Four senior members of her Cabinet have said that a public vote may be the only way forward. Are they softening up the ground?
So what happens next?
The Prime Minister is in a difficult position of her own making. She has lost all authority and integrity. Remember back in 2017 when she declared she would not call a snap General Election – she called one.
Remember when she promised not to delay the “meaningful” vote last week – she delayed it.
Remember when she said her deal was non-negotiable – and she subsequently went back to the EU to renegotiate it.
So, when the Prime Minister categorically rules out a People’s Vote to break the parliamentary impasse we should all ask ourselves when it will be.
We now know that the “meaningful” vote on the Prime Ministers Brexit “deal” will come back to Parliament in the week after the festive recess. That means a vote in the week beginning Monday 14th January.
Over a month lost so the Prime Minister can try and bribe Parliament into supporting her botched deal in order to prevent a no deal.
The Prime Minister and the overwhelming majority of MPs do not want a no deal scenario, so why doesn’t the PM rule this out in order to prevent the need for our public services and businesses from spending billions of pounds on no deal contingency planning.

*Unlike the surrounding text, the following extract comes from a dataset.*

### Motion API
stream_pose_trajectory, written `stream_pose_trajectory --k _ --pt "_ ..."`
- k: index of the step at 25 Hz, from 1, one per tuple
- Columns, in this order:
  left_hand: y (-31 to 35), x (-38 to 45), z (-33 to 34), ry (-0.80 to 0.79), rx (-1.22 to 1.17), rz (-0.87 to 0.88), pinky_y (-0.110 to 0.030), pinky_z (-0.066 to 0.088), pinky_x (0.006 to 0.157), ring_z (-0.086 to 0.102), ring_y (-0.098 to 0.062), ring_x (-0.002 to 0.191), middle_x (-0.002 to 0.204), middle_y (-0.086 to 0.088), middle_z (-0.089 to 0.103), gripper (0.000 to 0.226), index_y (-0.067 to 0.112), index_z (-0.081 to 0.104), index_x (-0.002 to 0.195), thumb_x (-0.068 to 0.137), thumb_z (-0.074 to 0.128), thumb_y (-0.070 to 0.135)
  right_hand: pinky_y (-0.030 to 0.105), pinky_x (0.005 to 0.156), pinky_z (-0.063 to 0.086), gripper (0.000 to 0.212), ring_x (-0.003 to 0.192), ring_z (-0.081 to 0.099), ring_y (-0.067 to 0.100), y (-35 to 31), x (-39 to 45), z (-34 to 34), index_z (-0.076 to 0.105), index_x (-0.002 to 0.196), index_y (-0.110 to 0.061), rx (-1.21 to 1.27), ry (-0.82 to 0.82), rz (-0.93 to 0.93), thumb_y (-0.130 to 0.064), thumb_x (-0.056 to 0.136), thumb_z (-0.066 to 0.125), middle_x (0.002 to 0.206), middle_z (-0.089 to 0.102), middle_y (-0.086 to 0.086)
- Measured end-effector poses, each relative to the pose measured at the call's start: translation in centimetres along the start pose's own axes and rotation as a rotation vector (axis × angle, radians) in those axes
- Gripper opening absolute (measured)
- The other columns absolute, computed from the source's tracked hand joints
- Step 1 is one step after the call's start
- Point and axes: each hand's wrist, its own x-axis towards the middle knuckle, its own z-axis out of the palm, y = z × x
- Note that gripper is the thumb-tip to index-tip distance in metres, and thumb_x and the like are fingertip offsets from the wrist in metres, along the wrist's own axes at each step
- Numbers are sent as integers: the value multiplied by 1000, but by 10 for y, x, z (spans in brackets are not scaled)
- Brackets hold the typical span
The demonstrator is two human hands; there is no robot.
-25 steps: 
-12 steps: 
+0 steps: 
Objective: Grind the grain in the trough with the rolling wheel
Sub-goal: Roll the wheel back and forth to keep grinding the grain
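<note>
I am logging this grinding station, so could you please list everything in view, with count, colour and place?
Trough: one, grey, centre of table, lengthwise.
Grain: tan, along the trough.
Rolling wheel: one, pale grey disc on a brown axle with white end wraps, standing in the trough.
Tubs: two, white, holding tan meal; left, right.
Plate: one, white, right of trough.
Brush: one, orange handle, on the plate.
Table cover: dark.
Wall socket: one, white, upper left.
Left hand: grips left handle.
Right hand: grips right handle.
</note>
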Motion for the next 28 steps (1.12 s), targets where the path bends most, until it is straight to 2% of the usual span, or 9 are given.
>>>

She has no plan B and is ploughing on trying to win a majority in Parliament for a deal that has as much chance of passing as Boris Johnson deciding to put the country before his naked ambition to be PM.
I think the most likely outcome to come from the Parliamentary paralysis is a public vote. Whether you were a Leaver or a Remainer, we can all agree that the Government has singularly failed to deliver for any side.
We also know that all the promises given by Farage and Co at the 2016 referendum were false and that any deal that is done with the EU will never give us the same positive benefits to what we enjoy today as a full member.
And a new public vote would be different from the 2016 referendum. We now know what Brexit means for our country – it will make us poorer.
Any effort by the Prime Minister to force her deal over the line without checking with the public will only reinforce the division in our country, especially when we become much poorer as a result.
It is, therefore, vital that the Prime Minster prepares a Plan B for when her worst of all worlds “deal” is voted down in January. That Plan B should be to make preparations for a public vote in order to sort out this Brexit mess.
One thing is certain. The Prime Minster must reach out across the political divide, in the national interest, before it is too late. We have a mere 46 Parliamentary sitting days until Brexit.